_Exercise aim_
Print the data verbatim. Leave every image out.

====== Data section ======

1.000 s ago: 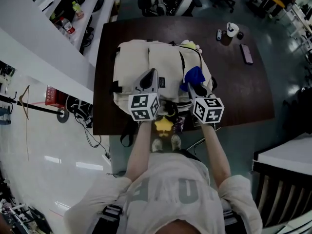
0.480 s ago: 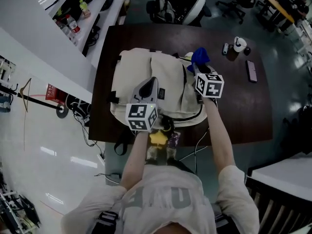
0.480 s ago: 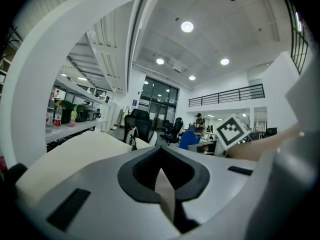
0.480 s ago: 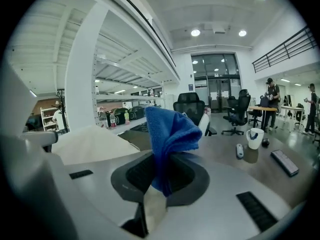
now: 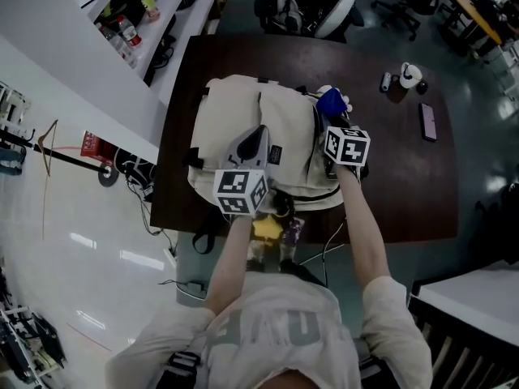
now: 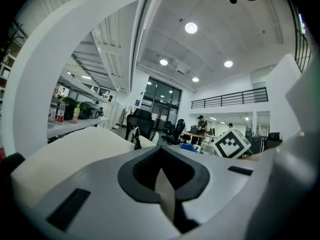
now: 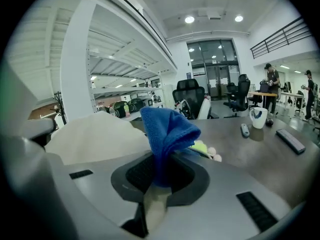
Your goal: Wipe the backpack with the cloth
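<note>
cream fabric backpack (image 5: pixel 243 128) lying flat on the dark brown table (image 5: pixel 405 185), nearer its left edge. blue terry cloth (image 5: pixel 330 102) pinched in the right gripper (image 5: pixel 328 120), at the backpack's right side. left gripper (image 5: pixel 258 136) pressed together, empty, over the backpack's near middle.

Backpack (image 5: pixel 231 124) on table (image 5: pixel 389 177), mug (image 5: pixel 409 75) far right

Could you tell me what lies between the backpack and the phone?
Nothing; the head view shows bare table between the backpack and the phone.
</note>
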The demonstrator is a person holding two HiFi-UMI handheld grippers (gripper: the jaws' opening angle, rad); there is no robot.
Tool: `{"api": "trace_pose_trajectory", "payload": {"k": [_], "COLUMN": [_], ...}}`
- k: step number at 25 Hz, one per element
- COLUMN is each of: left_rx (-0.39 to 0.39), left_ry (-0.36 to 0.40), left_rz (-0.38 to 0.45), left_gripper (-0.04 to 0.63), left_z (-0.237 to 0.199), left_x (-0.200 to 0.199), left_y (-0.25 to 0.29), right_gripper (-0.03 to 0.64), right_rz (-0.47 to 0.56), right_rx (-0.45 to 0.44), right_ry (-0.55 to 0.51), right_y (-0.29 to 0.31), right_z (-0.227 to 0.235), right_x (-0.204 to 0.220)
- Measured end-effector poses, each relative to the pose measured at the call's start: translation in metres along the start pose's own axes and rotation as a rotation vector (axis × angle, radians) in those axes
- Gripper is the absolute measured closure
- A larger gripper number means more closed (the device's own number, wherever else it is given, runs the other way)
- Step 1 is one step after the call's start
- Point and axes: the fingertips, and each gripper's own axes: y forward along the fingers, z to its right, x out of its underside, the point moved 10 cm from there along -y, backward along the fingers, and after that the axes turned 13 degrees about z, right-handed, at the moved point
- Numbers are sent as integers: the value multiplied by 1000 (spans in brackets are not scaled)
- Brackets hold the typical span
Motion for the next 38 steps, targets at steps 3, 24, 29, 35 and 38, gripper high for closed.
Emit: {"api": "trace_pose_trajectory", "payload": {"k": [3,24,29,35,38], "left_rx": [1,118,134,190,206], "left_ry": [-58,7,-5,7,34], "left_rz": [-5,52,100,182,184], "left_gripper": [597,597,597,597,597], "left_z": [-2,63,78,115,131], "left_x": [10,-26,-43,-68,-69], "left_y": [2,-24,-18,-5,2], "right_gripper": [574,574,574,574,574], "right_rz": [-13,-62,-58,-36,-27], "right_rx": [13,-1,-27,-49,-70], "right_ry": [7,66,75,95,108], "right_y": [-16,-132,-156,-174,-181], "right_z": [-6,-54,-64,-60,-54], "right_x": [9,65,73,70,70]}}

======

_Task answer_
1.000 s ago: 
0.480 s ago: 
0.480 s ago: 
0.480 s ago: 
now: 
now: 
now: 
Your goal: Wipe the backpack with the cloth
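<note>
cream fabric backpack (image 5: pixel 243 128) lying flat on the dark brown table (image 5: pixel 405 185), nearer its left edge. blue terry cloth (image 5: pixel 330 102) pinched in the right gripper (image 5: pixel 328 120), at the backpack's right side. left gripper (image 5: pixel 258 136) pressed together, empty, over the backpack's near middle.

Backpack (image 5: pixel 231 124) on table (image 5: pixel 389 177), mug (image 5: pixel 409 75) far right

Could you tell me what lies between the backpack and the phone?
Nothing; the head view shows bare table between the backpack and the phone.
</note>
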The demonstrator is a person holding two HiFi-UMI handheld grippers (gripper: the jaws' opening angle, rad); there is no robot.
Tool: `{"api": "trace_pose_trajectory", "payload": {"k": [_], "COLUMN": [_], ...}}`
- k: step number at 25 Hz, one per element
- COLUMN is each of: left_rx (-0.39 to 0.39), left_ry (-0.36 to 0.40), left_rz (-0.38 to 0.45), left_gripper (-0.04 to 0.63), left_z (-0.237 to 0.199), left_x (-0.200 to 0.199), left_y (-0.25 to 0.29), right_gripper (-0.03 to 0.64), right_rz (-0.47 to 0.56), right_rx (-0.45 to 0.44), right_ry (-0.55 to 0.51), right_y (-0.29 to 0.31), right_z (-0.227 to 0.235), right_x (-0.204 to 0.220)
- Measured end-effector poses, each relative to the pose measured at the call's start: translation in metres along the start pose's own axes and rotation as a rotation vector (axis × angle, radians) in those axes
- Gripper is the absolute measured closure
- A larger gripper number means more closed (the device's own number, wherever else it is given, runs the other way)
- Step 1 is one step after the call's start
- Point and axes: the fingertips, and each gripper's own axes: y forward along the fingers, z to its right, x out of its underside, the point moved 10 cm from there along -y, backward along the fingers, and after that the axes turned 13 degrees about z, right-handed, at the moved point
- Numbers are sent as integers: the value multiplied by 1000 (spans in brackets are not scaled)
- Brackets hold the typical span
Motion for the next 38 steps, targets at steps 3, 24, 29, 35 and 38, gripper high for closed.
Emit: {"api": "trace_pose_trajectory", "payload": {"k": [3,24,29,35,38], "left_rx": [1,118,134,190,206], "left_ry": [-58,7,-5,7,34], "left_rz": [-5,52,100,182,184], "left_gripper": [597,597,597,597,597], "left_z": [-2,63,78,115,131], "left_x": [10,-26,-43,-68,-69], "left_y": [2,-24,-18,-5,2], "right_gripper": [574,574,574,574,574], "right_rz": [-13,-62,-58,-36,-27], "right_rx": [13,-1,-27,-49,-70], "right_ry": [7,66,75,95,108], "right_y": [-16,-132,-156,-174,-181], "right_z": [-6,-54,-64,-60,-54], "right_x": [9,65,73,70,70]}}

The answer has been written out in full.